CROISSANCE IRRÉSISTIBLE DES CONTACTS VIA LE WEB
Sur les CRCM, les conseillers "tournent" régulièrement pour
traiter les mails adressés par la clientèle. « Avec le Net, nous avons un
problème de croissance, explique Laurent Carle. En 2001, nous avons enregistré
95 millions de contacts, soit 35 % de plus qu'en 2000. Et depuis, tous les
mois, le trafic augmente de 20 à 30 %. Nous avons vite été confrontés à de
grosses difficultés d'accès. » Difficultés qui ont été ressenties jusqu'aux
services de support technique sous-traité chez Hays Ceritex, victime de
débordements. La Société Générale, qui compte près de 80 sites web maison ou
partenaires, a enregistré en 2001 plus de 20 millions de connexions.
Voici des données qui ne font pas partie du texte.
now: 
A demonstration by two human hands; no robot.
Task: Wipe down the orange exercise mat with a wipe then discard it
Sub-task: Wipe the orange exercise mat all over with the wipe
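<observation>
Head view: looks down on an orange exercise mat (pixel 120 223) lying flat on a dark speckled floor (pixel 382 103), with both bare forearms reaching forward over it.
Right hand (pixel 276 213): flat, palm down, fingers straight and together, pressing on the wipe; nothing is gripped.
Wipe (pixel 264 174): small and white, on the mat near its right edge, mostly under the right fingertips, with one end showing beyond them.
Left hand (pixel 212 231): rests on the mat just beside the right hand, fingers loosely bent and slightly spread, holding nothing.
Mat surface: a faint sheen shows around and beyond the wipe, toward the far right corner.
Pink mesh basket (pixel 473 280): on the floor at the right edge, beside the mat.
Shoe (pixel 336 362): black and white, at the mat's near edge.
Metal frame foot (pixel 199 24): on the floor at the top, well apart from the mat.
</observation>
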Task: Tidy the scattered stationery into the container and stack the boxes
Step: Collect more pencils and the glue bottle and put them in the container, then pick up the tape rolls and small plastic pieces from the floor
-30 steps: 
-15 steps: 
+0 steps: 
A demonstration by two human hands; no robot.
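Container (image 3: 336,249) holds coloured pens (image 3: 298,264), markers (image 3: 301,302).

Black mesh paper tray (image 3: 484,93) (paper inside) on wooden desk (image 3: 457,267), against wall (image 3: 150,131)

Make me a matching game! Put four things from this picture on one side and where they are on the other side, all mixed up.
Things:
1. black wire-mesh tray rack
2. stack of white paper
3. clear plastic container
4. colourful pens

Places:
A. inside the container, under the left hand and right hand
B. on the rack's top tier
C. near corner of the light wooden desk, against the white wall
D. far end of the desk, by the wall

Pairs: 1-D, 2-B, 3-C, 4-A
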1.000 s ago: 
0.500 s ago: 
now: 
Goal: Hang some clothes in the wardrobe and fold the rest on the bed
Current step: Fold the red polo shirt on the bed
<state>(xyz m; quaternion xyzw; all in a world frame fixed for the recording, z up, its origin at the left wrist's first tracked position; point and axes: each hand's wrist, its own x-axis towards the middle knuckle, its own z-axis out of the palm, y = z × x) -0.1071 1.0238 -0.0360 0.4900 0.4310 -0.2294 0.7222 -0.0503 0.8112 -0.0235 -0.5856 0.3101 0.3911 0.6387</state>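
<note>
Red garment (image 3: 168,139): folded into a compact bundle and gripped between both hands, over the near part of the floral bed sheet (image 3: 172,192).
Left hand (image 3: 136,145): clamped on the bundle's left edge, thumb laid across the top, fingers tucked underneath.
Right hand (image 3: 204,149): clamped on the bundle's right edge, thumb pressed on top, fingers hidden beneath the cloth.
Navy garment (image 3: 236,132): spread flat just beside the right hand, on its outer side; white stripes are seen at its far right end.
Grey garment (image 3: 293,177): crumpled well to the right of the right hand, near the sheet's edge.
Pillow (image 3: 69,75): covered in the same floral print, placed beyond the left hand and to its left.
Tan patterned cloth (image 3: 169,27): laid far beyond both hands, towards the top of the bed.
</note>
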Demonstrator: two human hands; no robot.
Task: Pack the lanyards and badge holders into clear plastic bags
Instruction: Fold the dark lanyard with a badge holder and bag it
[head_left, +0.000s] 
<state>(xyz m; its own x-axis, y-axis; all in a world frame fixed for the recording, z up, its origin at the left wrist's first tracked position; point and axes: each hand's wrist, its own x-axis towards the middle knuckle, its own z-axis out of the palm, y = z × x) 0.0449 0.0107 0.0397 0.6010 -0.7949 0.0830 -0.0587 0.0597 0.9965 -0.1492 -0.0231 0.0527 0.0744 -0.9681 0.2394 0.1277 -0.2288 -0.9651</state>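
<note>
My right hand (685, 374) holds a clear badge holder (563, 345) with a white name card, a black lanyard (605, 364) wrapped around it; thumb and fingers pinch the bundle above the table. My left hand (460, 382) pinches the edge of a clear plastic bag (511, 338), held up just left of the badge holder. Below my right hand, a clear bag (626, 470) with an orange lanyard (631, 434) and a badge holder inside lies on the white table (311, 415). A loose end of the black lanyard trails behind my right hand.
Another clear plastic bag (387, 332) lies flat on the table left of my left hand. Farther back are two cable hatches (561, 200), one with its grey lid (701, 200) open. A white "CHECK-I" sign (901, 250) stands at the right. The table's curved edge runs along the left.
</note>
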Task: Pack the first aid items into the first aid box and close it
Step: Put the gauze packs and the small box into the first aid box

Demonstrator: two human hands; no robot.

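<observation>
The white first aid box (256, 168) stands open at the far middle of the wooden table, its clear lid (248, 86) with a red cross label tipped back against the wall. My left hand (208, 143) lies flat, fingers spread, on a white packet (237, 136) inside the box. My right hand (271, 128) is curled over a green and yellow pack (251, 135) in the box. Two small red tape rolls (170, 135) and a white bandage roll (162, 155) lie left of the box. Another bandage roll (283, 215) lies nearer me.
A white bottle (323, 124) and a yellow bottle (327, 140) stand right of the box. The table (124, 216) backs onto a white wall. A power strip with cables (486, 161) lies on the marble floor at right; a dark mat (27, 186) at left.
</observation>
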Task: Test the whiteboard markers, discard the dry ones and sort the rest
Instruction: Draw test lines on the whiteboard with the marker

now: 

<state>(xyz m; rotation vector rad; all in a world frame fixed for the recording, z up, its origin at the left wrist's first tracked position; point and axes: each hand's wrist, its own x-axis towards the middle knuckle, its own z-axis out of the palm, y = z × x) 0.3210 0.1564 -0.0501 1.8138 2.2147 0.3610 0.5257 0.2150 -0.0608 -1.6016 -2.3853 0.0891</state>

Le
déploiement HTML des postes de travail devrait être finalisé au terme de
l'année 2002. Parallèlement au réseau des CRCM, la Société Générale, dans le
cadre de son dispositif multicanal, a investi dans une refonte de son serveur
vocal interactif, optant pour une facilitation des services. L'ancienne
génération de Vocalia n'autorisait d'accès à l'arborescence que sur déclinaison
d'un code identifiant. Depuis le 21 mars 2002, ce n'est plus le cas. Le SVI,
accessible en composant le 0892 707 707, a d'emblée limité son tableau d'entrée
à trois options : le traitement automatique des opérations, le service
d'urgence en 7j/7 24h/24, le contact avec un téléconseiller. La nouvelle
version du serveur vocal a fait l'objet de tests, entre avril et novembre 2001,
sur quatre groupes regroupant 200 000 clients (le même carré d'expérimentation
que celui du CRCM : Arras, Paris XVe, Annecy et Le Raincy). Aujourd'hui,
Vocalia est généralisé à toute la France. A lui seul, le SVI enregistre
environ 4 millions d'appels par mois, ce qui en fait le deuxième serveur le
plus utilisé en France, après celui de Météo France. Le taux d'appels perdus
étant de seulement 3 %. « La date butoir pour l'assemblage des différentes
briques est fixée à fin 2002 », précise Laurent Carle. La fin de l'année ne se
traduira pas pour autant par la fin du programme 4D. L'adaptation des
structures commerciales et le développement des différents canaux de contact
continueront de mobiliser les énergies en 2003 et en 2004. De même que la
constitution des pôles services clients, structures de gestion du back-office,
dont le déploiement est programmé jusqu'en 2007-2008.
L'entreprise
- 6,4 millions de clients particuliers - 400 000 clients professionnels, TPE et associations. - 48 500 clients entreprises. - 2 011 agences (90 % dans des villes de plus de 5 000 habitants), 130 groupes, 9 délégations régionales. - 2 580 DAB. - 21 500 employés (front : 67 %, middle : 27,5 %, management et support : 5,5 %).
Le dispositif multimédia de la Société Générale
- Le serveur vocal Vocalia : 4 millions d'appels par mois. - Les centres de contacts (CRCM) : 120 000 d'appels par mois. - Internet avec Logitel Net et les portails spécialisés par marché : 19 millions de connexions en 2001 et 524 000 utilisateurs effectifs (détenteurs de comptes à vue ayant utilisé les services internet au moins une fois en 2001). - Le Minitel avec Logitel : 1 million de connexions par mois. - Les messages d'alerte sur les téléphones mobiles (Messalia) : 20,4 millions de messages (+ 189 %). - La TV interactive (Visualia). Sur l'année 2001, les canaux à distance de la Société Générale ont généré 95 millions de contacts clients, soit une progression de 32 % par rapport à 2000. Pour le seul mois de décembre, 9,2 millions de contacts ont été enregistrés.
La relation client
- DEC (Direction d'exploitation commerciale). Ce sont les organes de pilotage de la relation multicanal, qui remplaceront les 130 groupes d'agences. - 5 CRCM (Centre de relation clientèle multimédia). Ouverts du lundi au samedi de 8 à 22 h. - 25 pôles services clients régionaux. Ils doivent regrouper les activités de back-office assurées au sein des 130 groupes d'agence. - 2 011 points de vente. - 21 000 postes de travail sous application Contact.